Before anyone gets concerned, let me assure you: nothing is wrong. Nothing. No one was shooting at me. No large animal was trying to eat me. There was no fire or famine at the door. I’m in a warm, quiet apartment in the heart of a developed city. There is nothing wrong (beyond my usual concerns about the state of the world).

Except that I tried to update my OS and it didn’t go so well. In fact, it seems to have killed my ancient but usually affable Mac. So I’m typing this on my backup computer, which is very slow and too old to run all the programs I usually use. I can’t get on Slack to chat with the other editors, although I’ve alerted them by e-mail to my temporary incapacity. I’m worried that whatever I’ve done wrong will be expensive to fix.

That’s all that’s wrong. And all of that is is — objectively — what normal people think of as a nuisance, not an emergency, right?

Even as the screen went black and the computer died, I knew, rationally, that this was not a real emergency. I knew that even in a worst-case scenario — even if I’d really, permanently killed my computer (and I probably hadn’t) — everything was backed up. I knew the other editors’ lives did not, in fact, depend on my being on Slack. I even knew they were probably safely abed and completely unworried about me. I knew I could make this right by walking ten blocks to the Apple Store and spending money. Heck, I’ve been needing a new computer for a long time, it might even be fun to get a new one. So nothing about this is a big deal: It can all be fixed. Would that all the world’s problems could be fixed so easily, right?

There was really no good reason at all for my amygdala to send that kind of distress signal to my hypothalamus this morning. But it did. And off to the races it went, telling my adrenal glands to dump epinephrine into my blood and start pushing it to my muscles and heart. Pulse and blood pressure flew up. (Or so I assume, based on what I’ve read about the stress cascade; I wasn’t actually monitoring any of this. Subjectively, though, I pretty much felt the way I assume one would right before being devoured by a shark.)

I’ve calmed down now.

But it took about three hours to talk myself off that ledge, and I’m annoyed with myself. That whole unpleasant this-is-an-emergency internal drill was entirely unnecessary. It didn’t fix the problem and it made me unpleasant to be around. (There’s no one else in my apartment, but I’m capable of being just as annoyed with myself as I would be with anyone else who was pointlessly freaking out over nothing.) And it’s really uncool. I hate being uncool.

I don’t tend to freak out like this, by the way, in real emergencies. When those happen, I get cold and functional until whatever it is has been dealt with, after which I get depressed. If this had been a real emergency, I’d have probably coped just fine; then I’d have filed three impeccably-proofread columns about how I narrowly avoided being devoured by a landshark, submitted the invoices, and collapsed into exhaustion and depression for weeks. But computer emergencies — and other small stresses like misplaced keys and unpaid bills — make me freak out in a way real problems don’t.

Why?
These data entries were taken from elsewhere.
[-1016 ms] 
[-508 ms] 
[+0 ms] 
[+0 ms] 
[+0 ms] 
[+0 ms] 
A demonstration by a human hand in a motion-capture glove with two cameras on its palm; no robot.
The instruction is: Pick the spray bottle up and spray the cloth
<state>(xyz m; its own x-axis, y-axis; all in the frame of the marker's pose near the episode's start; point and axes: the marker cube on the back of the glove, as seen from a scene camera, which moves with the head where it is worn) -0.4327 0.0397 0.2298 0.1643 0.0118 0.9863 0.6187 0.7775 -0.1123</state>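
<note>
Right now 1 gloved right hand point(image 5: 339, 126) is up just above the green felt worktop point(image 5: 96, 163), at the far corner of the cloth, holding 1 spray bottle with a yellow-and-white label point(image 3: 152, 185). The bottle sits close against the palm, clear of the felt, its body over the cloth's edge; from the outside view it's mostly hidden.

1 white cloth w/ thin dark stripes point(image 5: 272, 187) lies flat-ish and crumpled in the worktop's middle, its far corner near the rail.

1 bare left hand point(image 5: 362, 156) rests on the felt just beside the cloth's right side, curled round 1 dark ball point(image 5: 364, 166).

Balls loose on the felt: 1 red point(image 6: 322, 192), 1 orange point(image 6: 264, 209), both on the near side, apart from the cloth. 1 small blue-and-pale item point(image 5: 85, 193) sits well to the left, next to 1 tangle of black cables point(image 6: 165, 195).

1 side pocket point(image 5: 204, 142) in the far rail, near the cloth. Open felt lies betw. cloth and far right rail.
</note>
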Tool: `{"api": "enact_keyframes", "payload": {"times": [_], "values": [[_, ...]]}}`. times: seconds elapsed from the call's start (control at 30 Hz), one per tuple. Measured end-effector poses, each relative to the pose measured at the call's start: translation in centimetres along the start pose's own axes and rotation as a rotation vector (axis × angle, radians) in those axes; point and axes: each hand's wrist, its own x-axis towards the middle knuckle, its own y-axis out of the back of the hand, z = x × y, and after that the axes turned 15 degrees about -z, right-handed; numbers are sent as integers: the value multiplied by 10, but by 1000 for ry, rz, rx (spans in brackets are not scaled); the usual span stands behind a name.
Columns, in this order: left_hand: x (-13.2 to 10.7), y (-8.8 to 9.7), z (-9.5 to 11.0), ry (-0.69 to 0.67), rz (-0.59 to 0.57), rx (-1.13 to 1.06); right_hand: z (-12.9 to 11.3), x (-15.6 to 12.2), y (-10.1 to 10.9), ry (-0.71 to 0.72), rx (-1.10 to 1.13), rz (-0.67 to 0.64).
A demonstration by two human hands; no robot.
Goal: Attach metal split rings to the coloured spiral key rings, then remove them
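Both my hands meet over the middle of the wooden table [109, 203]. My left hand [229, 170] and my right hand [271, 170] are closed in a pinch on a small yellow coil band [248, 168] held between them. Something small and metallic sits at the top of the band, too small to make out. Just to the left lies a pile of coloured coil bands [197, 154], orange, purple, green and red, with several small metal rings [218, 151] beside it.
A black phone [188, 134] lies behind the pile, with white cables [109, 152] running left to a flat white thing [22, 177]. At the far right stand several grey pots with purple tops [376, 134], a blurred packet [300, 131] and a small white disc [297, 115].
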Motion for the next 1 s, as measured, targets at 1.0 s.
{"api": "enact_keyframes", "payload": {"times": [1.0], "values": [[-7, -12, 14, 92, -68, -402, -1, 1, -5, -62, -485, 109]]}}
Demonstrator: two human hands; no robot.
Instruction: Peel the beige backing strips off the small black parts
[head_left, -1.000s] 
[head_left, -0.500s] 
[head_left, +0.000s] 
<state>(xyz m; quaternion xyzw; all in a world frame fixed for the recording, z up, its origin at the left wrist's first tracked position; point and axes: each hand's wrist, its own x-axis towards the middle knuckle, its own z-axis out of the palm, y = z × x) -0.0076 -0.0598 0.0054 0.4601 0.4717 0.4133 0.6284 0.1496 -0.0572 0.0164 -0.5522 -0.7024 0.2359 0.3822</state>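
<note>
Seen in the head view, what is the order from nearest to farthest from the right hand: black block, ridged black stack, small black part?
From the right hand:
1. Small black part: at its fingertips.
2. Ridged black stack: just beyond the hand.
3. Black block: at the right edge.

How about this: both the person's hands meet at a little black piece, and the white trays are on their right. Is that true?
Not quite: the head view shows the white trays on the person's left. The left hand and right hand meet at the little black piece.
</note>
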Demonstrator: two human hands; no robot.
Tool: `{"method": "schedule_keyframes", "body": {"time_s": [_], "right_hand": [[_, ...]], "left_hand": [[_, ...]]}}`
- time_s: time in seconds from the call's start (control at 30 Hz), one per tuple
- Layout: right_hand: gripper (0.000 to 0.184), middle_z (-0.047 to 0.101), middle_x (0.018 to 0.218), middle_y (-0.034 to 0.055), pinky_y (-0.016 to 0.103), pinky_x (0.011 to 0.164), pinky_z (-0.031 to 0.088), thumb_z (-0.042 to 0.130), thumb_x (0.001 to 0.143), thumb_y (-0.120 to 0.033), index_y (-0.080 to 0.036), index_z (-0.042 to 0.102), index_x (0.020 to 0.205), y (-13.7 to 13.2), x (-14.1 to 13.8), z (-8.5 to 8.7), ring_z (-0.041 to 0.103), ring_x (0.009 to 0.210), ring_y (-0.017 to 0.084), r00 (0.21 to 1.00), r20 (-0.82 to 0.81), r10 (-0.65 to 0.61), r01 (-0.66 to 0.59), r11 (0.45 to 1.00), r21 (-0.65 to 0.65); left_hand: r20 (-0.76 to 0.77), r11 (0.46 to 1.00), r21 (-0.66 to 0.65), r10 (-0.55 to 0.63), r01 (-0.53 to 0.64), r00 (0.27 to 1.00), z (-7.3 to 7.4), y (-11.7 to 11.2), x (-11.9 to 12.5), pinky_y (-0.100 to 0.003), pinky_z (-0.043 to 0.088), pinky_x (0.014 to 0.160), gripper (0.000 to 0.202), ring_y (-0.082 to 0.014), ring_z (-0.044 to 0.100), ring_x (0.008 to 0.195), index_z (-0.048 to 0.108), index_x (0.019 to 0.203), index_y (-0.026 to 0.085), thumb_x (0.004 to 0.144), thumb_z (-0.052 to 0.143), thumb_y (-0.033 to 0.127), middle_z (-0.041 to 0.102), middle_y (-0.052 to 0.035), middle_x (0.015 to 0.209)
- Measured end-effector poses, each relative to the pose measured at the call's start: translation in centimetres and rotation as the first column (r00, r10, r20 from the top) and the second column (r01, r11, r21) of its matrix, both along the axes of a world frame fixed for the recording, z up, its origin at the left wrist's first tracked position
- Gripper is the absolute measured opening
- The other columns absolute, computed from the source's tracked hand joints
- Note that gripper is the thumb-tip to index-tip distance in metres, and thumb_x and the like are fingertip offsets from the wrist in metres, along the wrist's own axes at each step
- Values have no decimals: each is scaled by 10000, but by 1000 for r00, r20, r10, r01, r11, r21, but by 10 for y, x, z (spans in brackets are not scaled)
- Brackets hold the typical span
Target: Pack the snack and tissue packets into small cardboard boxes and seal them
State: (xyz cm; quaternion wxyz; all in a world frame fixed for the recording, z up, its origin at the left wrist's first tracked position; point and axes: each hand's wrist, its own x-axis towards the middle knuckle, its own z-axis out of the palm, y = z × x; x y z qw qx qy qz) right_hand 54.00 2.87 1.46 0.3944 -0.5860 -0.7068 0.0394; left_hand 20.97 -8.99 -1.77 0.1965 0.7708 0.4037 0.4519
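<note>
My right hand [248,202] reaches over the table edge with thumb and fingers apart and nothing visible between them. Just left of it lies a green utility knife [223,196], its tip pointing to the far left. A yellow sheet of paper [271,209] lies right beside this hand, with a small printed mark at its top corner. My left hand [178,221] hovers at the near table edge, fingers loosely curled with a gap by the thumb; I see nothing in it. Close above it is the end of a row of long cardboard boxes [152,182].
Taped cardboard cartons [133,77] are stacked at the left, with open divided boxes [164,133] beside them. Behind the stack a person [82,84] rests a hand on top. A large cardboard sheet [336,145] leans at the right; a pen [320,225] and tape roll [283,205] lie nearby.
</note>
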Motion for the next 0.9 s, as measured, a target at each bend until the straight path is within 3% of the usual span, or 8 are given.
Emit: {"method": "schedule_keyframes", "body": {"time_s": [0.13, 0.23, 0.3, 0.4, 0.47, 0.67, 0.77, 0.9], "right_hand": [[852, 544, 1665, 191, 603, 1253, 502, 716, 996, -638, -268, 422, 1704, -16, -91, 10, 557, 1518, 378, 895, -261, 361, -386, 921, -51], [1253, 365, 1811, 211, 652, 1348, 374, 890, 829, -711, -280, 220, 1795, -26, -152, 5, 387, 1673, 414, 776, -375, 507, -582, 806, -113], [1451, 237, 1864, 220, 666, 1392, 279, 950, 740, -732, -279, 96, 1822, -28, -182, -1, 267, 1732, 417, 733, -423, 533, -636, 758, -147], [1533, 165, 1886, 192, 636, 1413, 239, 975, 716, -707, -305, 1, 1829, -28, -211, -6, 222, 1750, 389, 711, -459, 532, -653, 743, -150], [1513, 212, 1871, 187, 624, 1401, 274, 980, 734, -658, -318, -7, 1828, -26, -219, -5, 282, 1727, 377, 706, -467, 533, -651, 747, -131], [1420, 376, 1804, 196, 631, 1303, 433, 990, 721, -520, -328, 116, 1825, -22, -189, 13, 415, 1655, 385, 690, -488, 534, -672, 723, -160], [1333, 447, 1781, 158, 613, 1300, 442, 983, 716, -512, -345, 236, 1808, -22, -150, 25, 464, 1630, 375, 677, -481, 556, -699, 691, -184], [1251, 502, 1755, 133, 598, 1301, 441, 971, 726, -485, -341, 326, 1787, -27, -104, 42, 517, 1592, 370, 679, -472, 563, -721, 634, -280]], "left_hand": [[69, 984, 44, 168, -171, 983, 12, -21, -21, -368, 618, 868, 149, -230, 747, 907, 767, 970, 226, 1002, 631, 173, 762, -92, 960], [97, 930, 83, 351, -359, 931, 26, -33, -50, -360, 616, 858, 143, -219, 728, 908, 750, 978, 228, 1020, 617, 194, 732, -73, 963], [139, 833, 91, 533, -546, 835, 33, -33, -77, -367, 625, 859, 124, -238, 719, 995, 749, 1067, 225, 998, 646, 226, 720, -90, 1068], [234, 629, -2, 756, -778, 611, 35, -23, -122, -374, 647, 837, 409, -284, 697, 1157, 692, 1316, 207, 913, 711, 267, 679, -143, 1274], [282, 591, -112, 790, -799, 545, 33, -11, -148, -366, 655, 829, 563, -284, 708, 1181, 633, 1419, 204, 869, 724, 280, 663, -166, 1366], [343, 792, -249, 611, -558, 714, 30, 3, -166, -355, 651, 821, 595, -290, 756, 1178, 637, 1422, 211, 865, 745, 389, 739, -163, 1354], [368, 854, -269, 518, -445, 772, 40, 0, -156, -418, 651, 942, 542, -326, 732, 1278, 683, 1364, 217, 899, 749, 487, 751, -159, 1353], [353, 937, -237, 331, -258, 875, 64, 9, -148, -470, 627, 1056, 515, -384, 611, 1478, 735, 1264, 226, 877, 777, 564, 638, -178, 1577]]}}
Is the problem that I conduct so much of my life online that somehow my brain has really confused my ability to connect at high-speed to the Internet with my ability to breathe? Is the problem some other, deeper, existential anxiety that gets displaced into something trivial because I can’t confront the real problem?

Insight, anyone? Are any of you the same way? If so, have you been able to change it?

I’ve often suspected that the naturally calm people who instinctively say things like, “Don’t sweat the small stuff” are just biologically different, and that it isn’t realistic for me to expect my personality to change all that much.

But perhaps someone here has become better at dealing with life’s smaller stresses.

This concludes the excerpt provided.